Grand dictionnaire universel du XIXe siècle/Révolutions de Paris (LES), l’un des journaux les plus importants de la première Révolution

Administration du grand dictionnaire universel (13, part. 3p. 1126).

Révolutions de Paris (LES), l’un des journaux les plus importants de la première Révolution et qui parut depuis juillet 1789 jusqu’au 28 février 1794 (10 ventôse an II).

« Les Révolutions de Paris, dit M. Eug. Hatin (Hist. de la presse), sont un journal sui generis et qui tient bien ce que promet son titre. C’est le tableau le plus complet, le plus exact, le plus impartial des agitations de la capitale pendant les premières et les plus dramatiques années de la Révolution. »

Le premier rédacteur de cette feuille célèbre fut un nommé Tournon, qui, après une quinzaine de numéros, se brouilla avec l’éditeur, le fameux Prudhomme, libraire de la rue Jacob. Tous deux portèrent leurs contestations devant le comité de police, qui leur reconnut le droit de continuer le journal chacun de son côté. Tournon le continua en effet, d’abord sous le même titre, puis, et successivement, sous ceux de Révolutions de Paris et de l’Europe, Révolutions de l’Europe, etc., mais sans aucun succès, bien qu’il fût en réalité le véritable inventeur du titre et du journal.
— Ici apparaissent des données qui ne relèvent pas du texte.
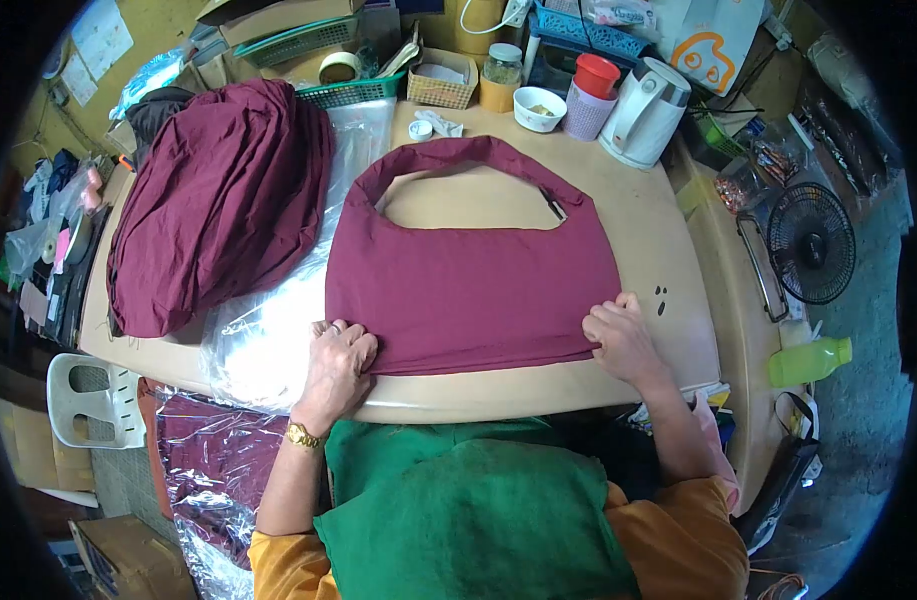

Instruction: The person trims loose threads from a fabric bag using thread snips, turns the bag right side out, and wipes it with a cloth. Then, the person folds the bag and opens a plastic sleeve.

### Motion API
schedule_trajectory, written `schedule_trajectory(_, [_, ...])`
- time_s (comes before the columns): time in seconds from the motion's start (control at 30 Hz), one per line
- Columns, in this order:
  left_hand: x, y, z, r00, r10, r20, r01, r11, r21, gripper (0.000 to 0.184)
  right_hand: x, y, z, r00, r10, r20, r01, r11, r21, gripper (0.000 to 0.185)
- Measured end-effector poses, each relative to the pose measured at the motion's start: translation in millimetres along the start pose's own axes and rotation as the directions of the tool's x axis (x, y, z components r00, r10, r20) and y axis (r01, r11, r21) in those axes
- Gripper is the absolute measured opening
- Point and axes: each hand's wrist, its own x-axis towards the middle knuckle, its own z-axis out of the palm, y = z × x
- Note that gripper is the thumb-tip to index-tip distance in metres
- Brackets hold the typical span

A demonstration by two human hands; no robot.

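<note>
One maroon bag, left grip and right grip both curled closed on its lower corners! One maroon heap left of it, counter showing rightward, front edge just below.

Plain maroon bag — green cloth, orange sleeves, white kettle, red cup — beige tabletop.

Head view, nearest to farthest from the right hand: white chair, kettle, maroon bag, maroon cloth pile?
1. Maroon bag: touching the right hand.
2. Kettle: far right of the table.
3. Maroon cloth pile: table's left side.
4. White chair: far left, off the table.
</note>
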Motion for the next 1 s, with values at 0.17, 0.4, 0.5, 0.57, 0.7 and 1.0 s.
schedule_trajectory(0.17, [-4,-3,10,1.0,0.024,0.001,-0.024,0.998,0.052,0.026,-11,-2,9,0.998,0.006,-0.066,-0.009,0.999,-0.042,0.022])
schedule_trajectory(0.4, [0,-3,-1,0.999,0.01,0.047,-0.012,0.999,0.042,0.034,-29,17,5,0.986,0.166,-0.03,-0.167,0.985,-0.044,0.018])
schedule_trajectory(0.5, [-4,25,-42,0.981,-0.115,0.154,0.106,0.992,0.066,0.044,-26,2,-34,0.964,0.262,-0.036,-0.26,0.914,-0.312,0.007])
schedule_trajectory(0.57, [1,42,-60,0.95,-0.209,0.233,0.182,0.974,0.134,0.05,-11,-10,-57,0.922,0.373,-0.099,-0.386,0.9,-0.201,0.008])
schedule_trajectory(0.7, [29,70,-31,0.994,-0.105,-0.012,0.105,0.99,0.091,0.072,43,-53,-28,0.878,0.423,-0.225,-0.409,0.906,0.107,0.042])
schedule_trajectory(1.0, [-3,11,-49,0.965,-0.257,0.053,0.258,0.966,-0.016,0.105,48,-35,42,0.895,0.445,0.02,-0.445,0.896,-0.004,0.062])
La feuille que Prudhomme poursuivit de son côté demeura le véritable journal des Révolutions de Paris et elle eut un succès prodigieux, que d’ailleurs elle avait acquis dès l’origine.

L’ingénieux libraire avait eu la bonne fortune d’attacher à son entreprise un véritable écrivain politique, un jeune homme plein de sérieux, de passion et de sincérité, qui collaborait avec Tournon dès les premiers numéros et qui continua à peu près seul le journal. Nous voulons parler ici de Loustallot, sur qui nous avons donné une notice à laquelle nous renvoyons le lecteur. Loustallot rédigea le journal jusqu’en septembre 1790, c’est-à-dire pendant près de quatorze mois. On sait que le malheureux jeune homme mourut à cette époque et que sa fin fut hâtée par la douleur que lui causa le massacre de Nancy. Sous sa direction, le journal eut un succès immense et certains numéros se tirèrent, dit-on, jusqu’à 200,000. Il était hebdomadaire et chaque numéro formait une brochure in-8o de 48 pages compactes et très-serrées.

Outre les séances de l’Assemblée et les nouvelles du jour, il contient des articles de fond sur toutes les questions à l’ordre du jour, ainsi qu’une multitude de détails qu’on chercherait vainement ailleurs, spécialement en ce qui concerne les affaires de Paris. Aucun journal du temps n’est aussi riche en matériaux sur les quatre premières années de la Révolution, et le Moniteur lui-même, qui cependant n’est point à dédaigner, ne saurait le remplacer.

Outre les articles de fond, Loustallot rédigea, pour être placée en tête de la collection, une Introduction à la Révolution, qui est un morceau extrêmement remarquable. Il n’a rédigé qu’une soixantaine de numéros des Révolutions de Paris ; mais son œuvre, toujours écrite dans le même esprit, lui survécut ; c’est lui, c’est son souffle qui semblait animer encore ses successeurs, lesquels ne cessèrent d’écrire sous l’inspiration qui avait dicté les premières feuilles.

Les articles n’étaient pas signés, suivant la coutume que le modeste publiciste avait consacrée ; ce qui fait qu’on dit toujours ; le journal de Prudhomme, bien que Prudhomme n’en fût que l’éditeur et l’imprimeur, ce grotesque personnage ne perdant, à la vérité, aucune occasion pour insinuer qu’il était seul l’inspirateur et le directeur et que les écrivains qu’il groupait autour de lui n’étaient en quelque sorte que ses disciples et les simples exécuteurs de ses conceptions.

Toutefois, c’était un homme habile comme libraire et faiseur d’affaires. Après la mort de Loustallot, il eut le talent ou la bonne fortune de sauver sa feuille de cette crise et de la continuer avec succès. Fabre d’Églantine, Sylvain Maréchal, Chaumette, etc., y collaborèrent. Il la publia jusqu’à la fin de février 1794, comme il est dit plus haut, ayant soin de se tenir exactement dans le courant de l’opinion et dans le mouvement.

La collection des Révolutions de Paris forme 17 volumes in-8o de 600 à 700 pages chacun. Comme nous l’avons indiqué, c’est un des recueils les plus riches du temps pour la période qu’il embrasse.